■ **HOW TO COMPLETE THIS TASK**
Pull out of the data below the stretch of lines bounded by the one containing "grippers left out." and the one containing "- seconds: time", both bounds included, unchanged.

____________

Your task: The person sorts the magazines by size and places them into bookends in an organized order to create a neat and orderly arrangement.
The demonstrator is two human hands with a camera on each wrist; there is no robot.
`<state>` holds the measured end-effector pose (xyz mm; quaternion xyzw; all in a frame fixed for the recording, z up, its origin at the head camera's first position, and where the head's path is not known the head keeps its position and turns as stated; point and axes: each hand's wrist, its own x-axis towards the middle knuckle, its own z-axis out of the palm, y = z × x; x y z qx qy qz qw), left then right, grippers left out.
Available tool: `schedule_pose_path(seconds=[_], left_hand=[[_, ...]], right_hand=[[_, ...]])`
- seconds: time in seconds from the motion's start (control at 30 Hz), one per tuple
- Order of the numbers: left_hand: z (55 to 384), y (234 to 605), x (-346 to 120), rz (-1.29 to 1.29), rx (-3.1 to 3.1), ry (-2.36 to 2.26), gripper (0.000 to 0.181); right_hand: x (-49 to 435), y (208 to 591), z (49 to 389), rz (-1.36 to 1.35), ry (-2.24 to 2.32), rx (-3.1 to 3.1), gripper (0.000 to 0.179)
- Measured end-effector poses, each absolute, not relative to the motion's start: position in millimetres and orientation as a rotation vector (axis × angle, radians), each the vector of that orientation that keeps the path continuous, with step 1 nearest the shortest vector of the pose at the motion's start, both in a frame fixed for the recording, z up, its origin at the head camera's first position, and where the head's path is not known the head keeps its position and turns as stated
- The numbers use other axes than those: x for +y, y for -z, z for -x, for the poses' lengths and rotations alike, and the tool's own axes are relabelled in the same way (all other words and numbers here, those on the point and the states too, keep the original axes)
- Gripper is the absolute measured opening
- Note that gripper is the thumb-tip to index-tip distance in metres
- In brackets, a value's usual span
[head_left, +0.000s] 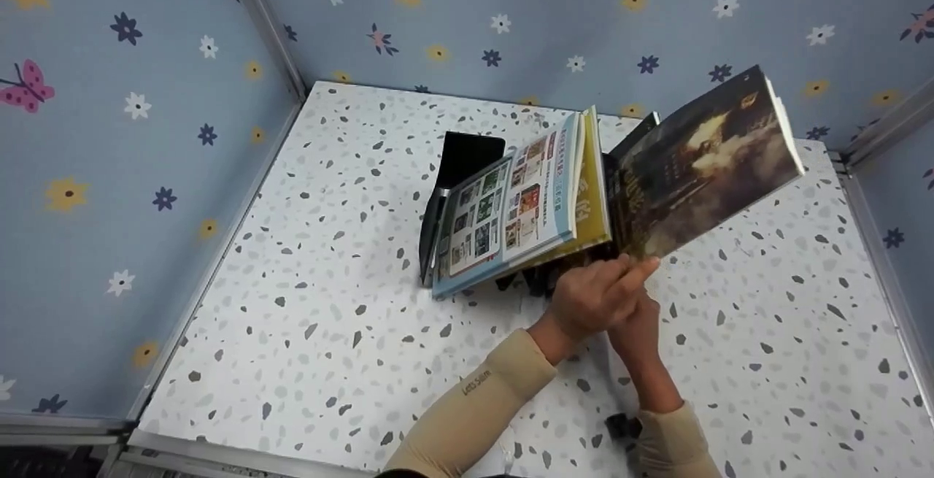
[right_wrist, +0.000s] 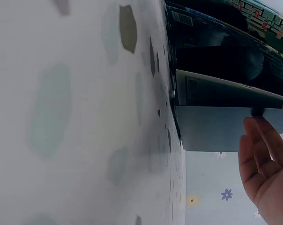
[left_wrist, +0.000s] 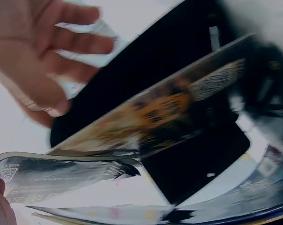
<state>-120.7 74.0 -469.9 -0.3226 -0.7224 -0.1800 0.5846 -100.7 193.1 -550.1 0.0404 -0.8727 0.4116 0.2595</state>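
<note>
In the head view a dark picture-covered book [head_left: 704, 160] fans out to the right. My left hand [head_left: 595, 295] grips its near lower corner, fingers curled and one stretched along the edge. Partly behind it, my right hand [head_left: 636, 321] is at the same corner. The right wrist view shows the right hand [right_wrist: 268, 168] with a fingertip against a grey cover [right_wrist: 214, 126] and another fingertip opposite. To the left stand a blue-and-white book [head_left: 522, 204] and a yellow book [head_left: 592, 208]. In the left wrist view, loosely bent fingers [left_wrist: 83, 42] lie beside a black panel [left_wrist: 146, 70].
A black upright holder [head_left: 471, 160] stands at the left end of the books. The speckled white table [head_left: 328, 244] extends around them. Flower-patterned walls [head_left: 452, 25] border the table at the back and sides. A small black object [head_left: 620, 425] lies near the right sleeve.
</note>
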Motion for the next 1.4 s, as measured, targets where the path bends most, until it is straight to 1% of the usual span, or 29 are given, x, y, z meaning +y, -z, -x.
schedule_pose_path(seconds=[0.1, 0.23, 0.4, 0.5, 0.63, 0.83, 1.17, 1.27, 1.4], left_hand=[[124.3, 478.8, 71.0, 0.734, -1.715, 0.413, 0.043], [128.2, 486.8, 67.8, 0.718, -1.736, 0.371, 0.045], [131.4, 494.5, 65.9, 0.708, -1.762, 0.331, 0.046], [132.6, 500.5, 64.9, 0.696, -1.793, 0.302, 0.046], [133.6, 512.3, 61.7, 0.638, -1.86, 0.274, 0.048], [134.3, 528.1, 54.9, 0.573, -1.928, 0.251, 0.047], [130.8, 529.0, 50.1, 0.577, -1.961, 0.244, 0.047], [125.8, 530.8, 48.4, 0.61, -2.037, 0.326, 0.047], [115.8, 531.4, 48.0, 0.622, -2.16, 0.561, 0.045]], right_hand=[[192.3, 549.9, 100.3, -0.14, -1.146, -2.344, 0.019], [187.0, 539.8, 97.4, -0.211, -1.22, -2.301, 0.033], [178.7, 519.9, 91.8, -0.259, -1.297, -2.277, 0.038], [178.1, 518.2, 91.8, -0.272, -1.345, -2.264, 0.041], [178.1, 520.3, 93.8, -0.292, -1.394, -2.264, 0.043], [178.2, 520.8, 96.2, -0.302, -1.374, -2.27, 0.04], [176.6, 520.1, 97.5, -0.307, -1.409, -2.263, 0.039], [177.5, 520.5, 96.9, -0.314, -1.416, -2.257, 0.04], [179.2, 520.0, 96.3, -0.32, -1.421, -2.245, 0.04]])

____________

■ **EXERCISE RESPONSE**
`<state>` holds the measured end-effector pose (xyz mm; quaternion xyzw; all in a frame fixed for the recording, z up, its origin at the head camera's first position, and where the head's path is not known the head keeps its position and turns as stated; point and axes: each hand's wrist, its own x-axis towards the middle knuckle, its own z-axis out of the palm, y = z × x; x y z qx qy qz qw), left then right, grippers left out.
Available tool: `schedule_pose_path(seconds=[_], left_hand=[[_, ...]], right_hand=[[_, ...]])`
- seconds: time in seconds from the motion's start (control at 30 Hz), one per tuple

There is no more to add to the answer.